À quatre mois de son lancement théorique, le prélèvement à la source suscite encore de nombreuses questions. Du côté des particuliers, comme de l’État, qui pourrait décider de repousser la mise en œuvre de cette mesure.

La mise en œuvre du prélèvement à la source n’est pas encore acquise

Le prélèvement à la source est au cœur d’un débat qui semble inextricable. Alors que le président français a ouvert la porte à un possible report de la réforme, qui doit normalement entrer en vigueur le 1er janvier 2019, partisans et contradicteurs se déchaînent pour encourager ou dissuader le gouvernement de faire ce qu’il a promis. Ce mardi 4 septembre, l’issue sera peut-être trouvée lors d’une réunion à laquelle participeront le président, le Premier ministre Édouard Philippe et le ministre de l’Action et des Comptes publics, Gérald Darmanin.

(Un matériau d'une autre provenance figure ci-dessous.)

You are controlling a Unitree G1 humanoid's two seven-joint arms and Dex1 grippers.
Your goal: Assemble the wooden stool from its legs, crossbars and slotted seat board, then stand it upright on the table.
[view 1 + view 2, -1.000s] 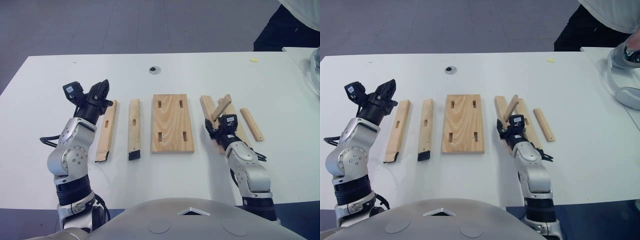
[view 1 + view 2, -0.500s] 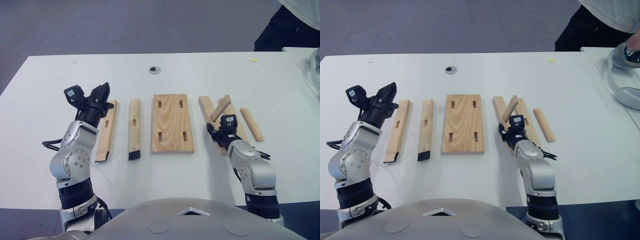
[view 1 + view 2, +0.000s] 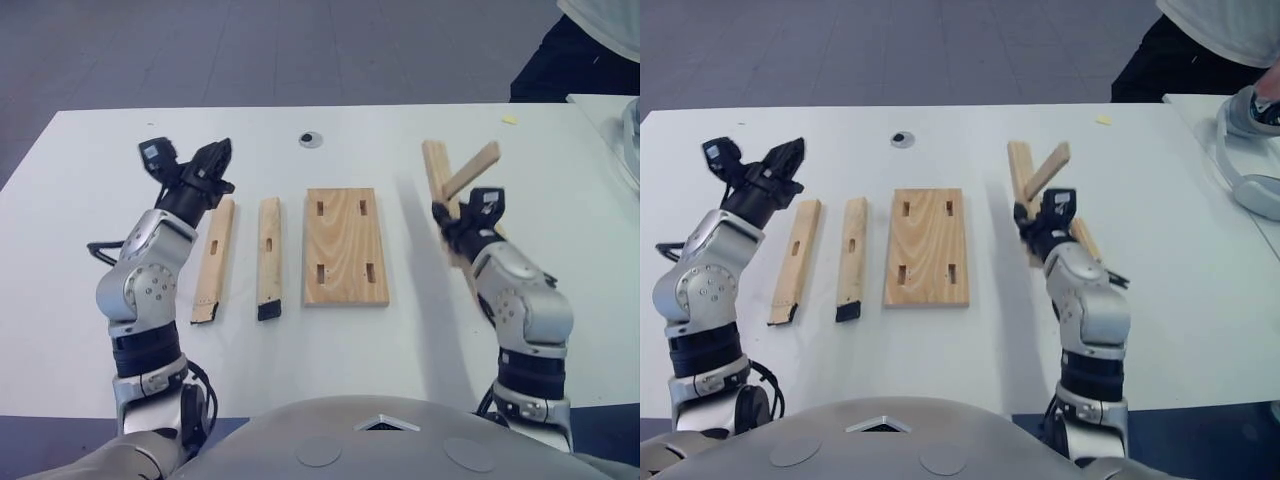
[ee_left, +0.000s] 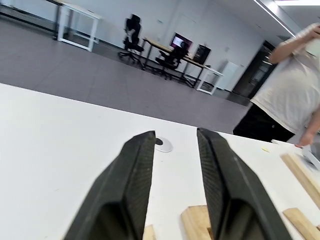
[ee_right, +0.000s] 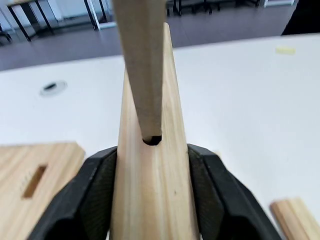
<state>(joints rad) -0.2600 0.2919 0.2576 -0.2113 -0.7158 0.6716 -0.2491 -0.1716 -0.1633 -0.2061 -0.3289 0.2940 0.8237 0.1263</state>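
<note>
The slotted seat board (image 3: 345, 245) lies flat mid-table. Left of it two legs (image 3: 212, 258) (image 3: 268, 255) lie side by side. My left gripper (image 3: 215, 165) hangs open above the far end of the leftmost leg, nothing between its fingers (image 4: 135, 170). My right gripper (image 3: 462, 222) is shut on a third leg (image 5: 150, 165), held up off the table, to the right of the board. A crossbar (image 3: 470, 170) sits in that leg's slot and sticks out at an angle. Another wooden piece (image 3: 1082, 236) lies on the table under the right arm.
A round cable grommet (image 3: 311, 139) sits behind the board. A small yellow note (image 3: 509, 119) lies at the back right. A white object (image 3: 1250, 150) rests on a neighbouring table at the right. A short loose crossbar (image 5: 290, 215) lies beside the held leg.
My right gripper has lifted the leg with its crossbar off the table and carried it farther back. The left gripper has shifted slightly farther back too.
</note>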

Pour le gouvernement, qui a lancé la réforme, les Français ne peuvent que bénéficier de l’impôt à la source. Grâce à lui, l’impôt serait ajusté, en temps réel et directement soustrait des revenus. Fini les prélèvements mensuels et les pénalités de retard, l’impôt passe presque inaperçu. Ailleurs en Europe, la plupart des pays l’ont déjà adopté, parfois depuis longtemps, signe que cette réforme est sans doute un progrès.

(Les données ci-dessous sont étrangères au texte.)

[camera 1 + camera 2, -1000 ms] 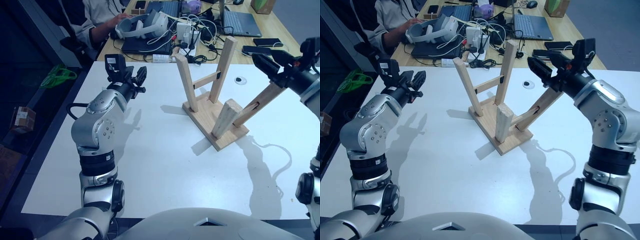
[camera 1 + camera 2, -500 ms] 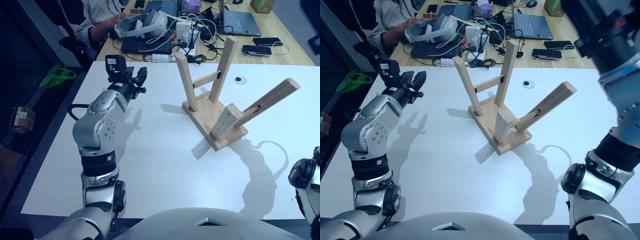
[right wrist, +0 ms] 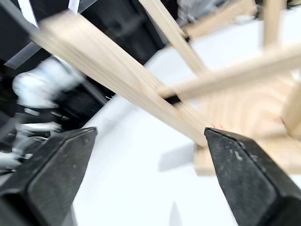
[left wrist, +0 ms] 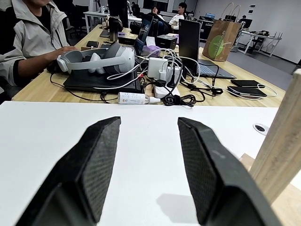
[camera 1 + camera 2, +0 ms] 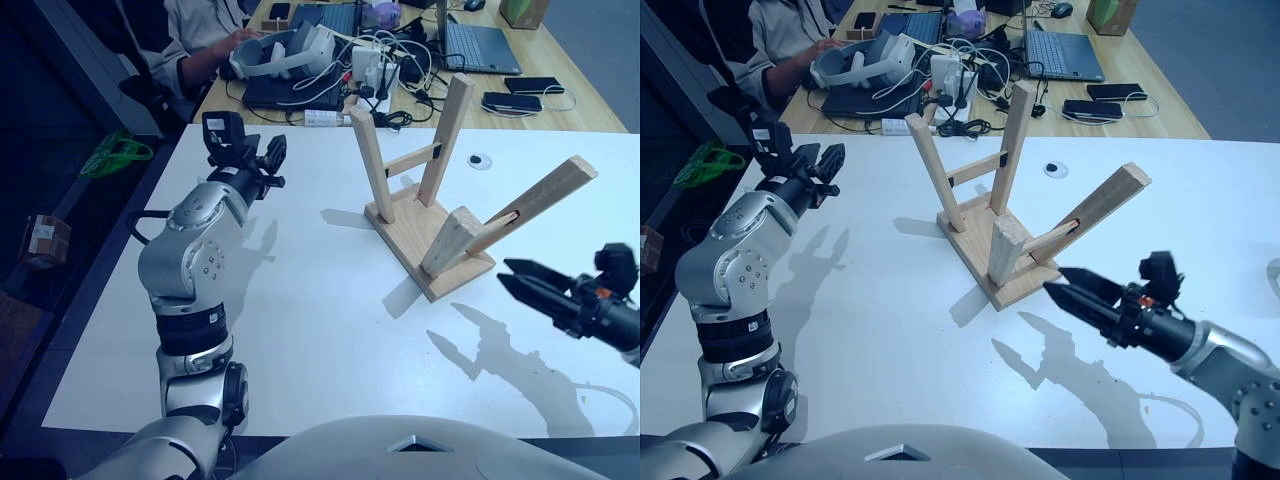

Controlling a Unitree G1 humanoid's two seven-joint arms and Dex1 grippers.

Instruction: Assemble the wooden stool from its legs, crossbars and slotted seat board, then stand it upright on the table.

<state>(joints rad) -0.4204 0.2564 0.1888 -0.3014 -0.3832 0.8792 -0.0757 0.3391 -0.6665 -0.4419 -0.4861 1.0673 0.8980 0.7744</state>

Bugs techniques, indiscrétion des patrons... Le prélèvement à la source fait peur

Pour les détracteurs en revanche, le prélèvement à la source ne revêt pas que des aspects positifs. Les syndicats, qui se sont manifestés depuis le début des réflexions, y voient par exemple le risque que les chefs d’entreprise n’aient un regard indiscret sur les revenus de leurs salariés. Pour d’autres, tels que Laurent Wauquiez, chef des Républicains, cette manœuvre permettrait à l’État de faire de la trésorerie sur le dos des Français qui auraient pu utiliser cet argent pour épargner.

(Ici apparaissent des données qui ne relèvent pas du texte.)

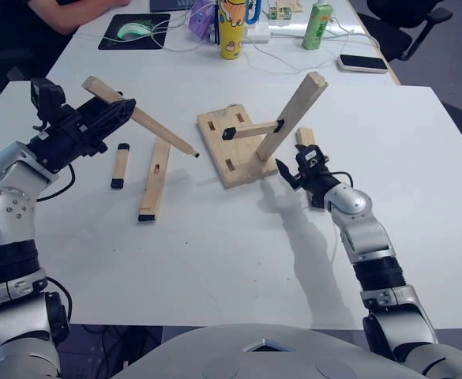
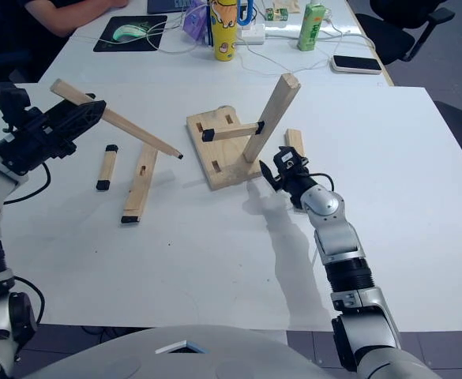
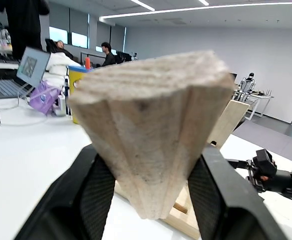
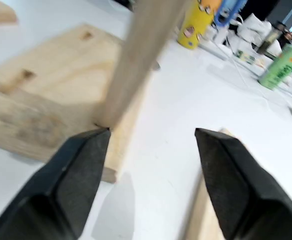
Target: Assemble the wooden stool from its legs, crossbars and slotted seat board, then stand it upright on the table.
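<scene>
White table (image 1: 215, 268), with open room along its front edge. The seat board (image 1: 219, 138) lies mid-table, one leg (image 1: 294, 114) tilted in it. The left gripper (image 1: 124, 109) pinches another leg (image 1: 163, 133) aloft. The right gripper (image 1: 292, 167), spread beside the board, half-hides a wooden piece (image 1: 305, 136).

— What is on the white table (image 1: 215, 260)?
— A seat board (image 1: 216, 140). Left of it lie a long leg (image 1: 155, 180) and a short crossbar (image 1: 120, 166). Right of it, another stick (image 1: 305, 136).
</scene>
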Action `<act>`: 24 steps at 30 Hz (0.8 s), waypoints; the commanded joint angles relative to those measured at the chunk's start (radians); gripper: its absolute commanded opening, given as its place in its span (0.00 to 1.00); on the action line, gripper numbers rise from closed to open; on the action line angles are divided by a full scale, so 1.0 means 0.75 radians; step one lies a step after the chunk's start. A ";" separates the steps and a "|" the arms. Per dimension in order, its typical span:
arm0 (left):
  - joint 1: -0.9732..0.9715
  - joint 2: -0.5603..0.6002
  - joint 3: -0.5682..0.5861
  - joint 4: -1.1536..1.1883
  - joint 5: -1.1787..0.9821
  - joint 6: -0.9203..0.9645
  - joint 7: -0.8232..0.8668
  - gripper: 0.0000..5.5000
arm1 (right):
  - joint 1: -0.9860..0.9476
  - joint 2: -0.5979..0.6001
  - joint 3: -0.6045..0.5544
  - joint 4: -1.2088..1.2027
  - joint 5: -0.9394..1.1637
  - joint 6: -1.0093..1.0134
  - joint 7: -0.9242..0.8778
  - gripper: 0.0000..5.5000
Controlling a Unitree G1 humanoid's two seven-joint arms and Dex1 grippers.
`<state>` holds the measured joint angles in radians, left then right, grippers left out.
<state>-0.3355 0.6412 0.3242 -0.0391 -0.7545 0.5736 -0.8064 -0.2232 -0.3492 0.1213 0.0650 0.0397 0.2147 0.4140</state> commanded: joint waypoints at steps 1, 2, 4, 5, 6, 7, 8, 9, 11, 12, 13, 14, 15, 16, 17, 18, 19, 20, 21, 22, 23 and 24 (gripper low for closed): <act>-0.021 -0.058 -0.085 -0.103 0.083 -0.115 0.004 0.37 | 0.187 0.065 0.064 -0.274 0.245 0.177 0.181 0.43; -0.020 -0.067 -0.104 -0.115 0.104 -0.138 0.004 0.37 | 0.218 0.088 0.078 -0.300 0.274 0.203 0.186 0.41; -0.028 -0.087 -0.150 -0.119 0.149 -0.187 -0.006 0.37 | 0.244 0.156 0.091 -0.322 0.311 0.226 0.156 0.36; -0.031 -0.095 -0.179 -0.119 0.174 -0.208 -0.014 0.37 | 0.238 0.191 0.095 -0.311 0.301 0.219 0.121 0.32; -0.034 -0.105 -0.207 -0.115 0.195 -0.227 -0.022 0.37 | 0.225 0.233 0.092 -0.286 0.295 0.200 0.087 0.30; -0.036 -0.112 -0.226 -0.110 0.210 -0.242 -0.029 0.37 | 0.213 0.262 0.088 -0.265 0.285 0.183 0.064 0.27; -0.041 -0.112 -0.251 -0.095 0.234 -0.258 -0.042 0.37 | 0.196 0.288 0.084 -0.231 0.268 0.164 0.033 0.23; -0.047 -0.115 -0.268 -0.076 0.252 -0.273 -0.056 0.37 | 0.176 0.311 0.077 -0.192 0.254 0.145 0.006 0.20; -0.065 -0.119 -0.299 -0.035 0.282 -0.303 -0.087 0.37 | 0.132 0.339 0.076 -0.111 0.218 0.104 -0.030 0.13; -0.076 -0.125 -0.310 -0.009 0.293 -0.318 -0.101 0.37 | 0.106 0.349 0.072 -0.064 0.202 0.085 -0.047 0.10; -0.086 -0.131 -0.321 0.013 0.306 -0.335 -0.113 0.37 | 0.085 0.356 0.067 -0.024 0.188 0.072 -0.063 0.07; -0.093 -0.136 -0.335 0.039 0.327 -0.359 -0.123 0.37 | 0.068 0.363 0.056 0.017 0.178 0.062 -0.079 0.04; -0.098 -0.141 -0.343 0.060 0.342 -0.377 -0.131 0.37 | 0.054 0.365 0.048 0.053 0.170 0.056 -0.093 0.01; -0.100 -0.152 -0.353 0.082 0.355 -0.397 -0.138 0.37 | 0.044 0.365 0.038 0.096 0.156 0.045 -0.110 0.00; -0.100 -0.159 -0.358 0.098 0.365 -0.413 -0.144 0.37 | 0.034 0.365 0.031 0.131 0.146 0.035 -0.119 0.00; -0.098 -0.166 -0.360 0.102 0.367 -0.419 -0.146 0.37 | 0.025 0.363 0.030 0.167 0.129 0.023 -0.131 0.00; -0.097 -0.171 -0.361 0.103 0.365 -0.424 -0.148 0.37 | 0.017 0.364 0.027 0.195 0.121 0.016 -0.140 0.00; -0.099 -0.176 -0.361 0.101 0.362 -0.425 -0.149 0.37 | 0.009 0.364 0.028 0.225 0.111 0.009 -0.149 0.00; -0.102 -0.183 -0.359 0.099 0.354 -0.422 -0.150 0.37 | 0.001 0.367 0.027 0.251 0.101 0.001 -0.157 0.00; -0.106 -0.189 -0.356 0.096 0.344 -0.415 -0.152 0.37 | -0.010 0.372 0.026 0.279 0.090 -0.003 -0.166 0.00; -0.108 -0.192 -0.356 0.091 0.337 -0.407 -0.155 0.37 | -0.023 0.374 0.031 0.311 0.074 0.000 -0.175 0.00; -0.110 -0.197 -0.354 0.086 0.331 -0.402 -0.157 0.37 | -0.034 0.378 0.034 0.341 0.066 0.000 -0.179 0.00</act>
<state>-0.3932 0.5033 0.0583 0.0340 -0.4914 0.2648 -0.9167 -0.2376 -0.0757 0.1424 0.2608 0.1187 0.1937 0.2979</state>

Certains craignent également les réactions qui suivront les premiers mois de déploiement du prélèvement à la source. Les bugs techniques sont sans doute inévitables tandis que certains salariés seront peut-être surpris du montant, abaissé, de leur salaire et pourraient demander des comptes à leur employeur. Reste à savoir comment l’Administration fiscale répondra à ces craintes, et si elle décidera, finalement, d’attendre encore un peu pour se lancer.